DIRECTIONS: Only the lines from the one with "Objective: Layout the" through the last line of the data below are to be duplicated, exactly and without pictures.
+ + +
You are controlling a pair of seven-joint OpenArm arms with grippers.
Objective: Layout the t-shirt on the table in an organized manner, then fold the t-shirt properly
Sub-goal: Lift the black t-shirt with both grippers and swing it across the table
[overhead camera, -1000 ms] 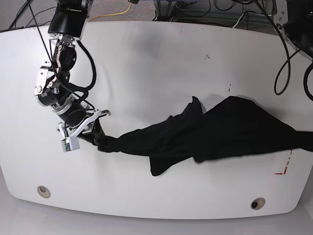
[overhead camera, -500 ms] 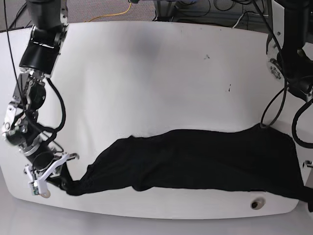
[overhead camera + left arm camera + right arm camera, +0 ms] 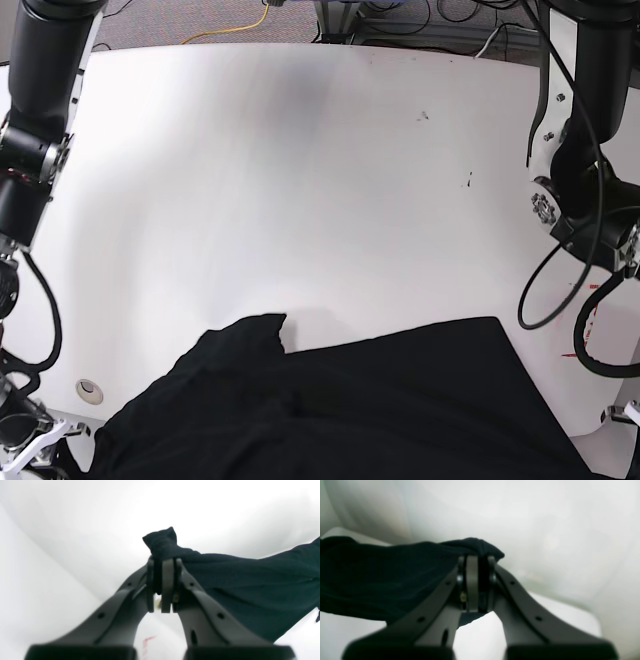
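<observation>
The t-shirt is spread across the 6 o'clock edge of the bench. A bunched corner is pinched in the jaws of the left gripper, another in those of the right gripper. The fabric is judged soft, light and limp; corners and hems are best gripped.

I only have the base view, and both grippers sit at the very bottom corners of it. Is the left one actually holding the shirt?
Observer: Yes. The left gripper is shut on a bunched corner of the t-shirt.
Operator: And the right?
Observer: The right gripper is shut on the t-shirt too, fabric trailing away to one side.
Operator: Any cloth past the left pads?
Observer: A small tuft pokes out beyond them.
</observation>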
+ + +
OUTPUT FOR THIS TASK:
Objective: Layout the t-shirt on the table in an organized manner, then fold the t-shirt properly
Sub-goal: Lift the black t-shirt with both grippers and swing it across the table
[overhead camera, -1000 ms] 
[overhead camera, -500 ms] 
[overhead camera + left arm camera + right arm camera, +0 ms] 
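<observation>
The t-shirt is spread across the 6 o'clock edge of the bench. A bunched corner is pinched in the jaws of the left gripper, another in those of the right gripper. The fabric is judged soft, light and limp; corners and hems are best gripped.

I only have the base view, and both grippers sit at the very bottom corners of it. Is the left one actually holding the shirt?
Observer: Yes. The left gripper is shut on a bunched corner of the t-shirt.
Operator: And the right?
Observer: The right gripper is shut on the t-shirt too, fabric trailing away to one side.
Operator: Any cloth past the left pads?
Observer: A small tuft pokes out beyond them.
</observation>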

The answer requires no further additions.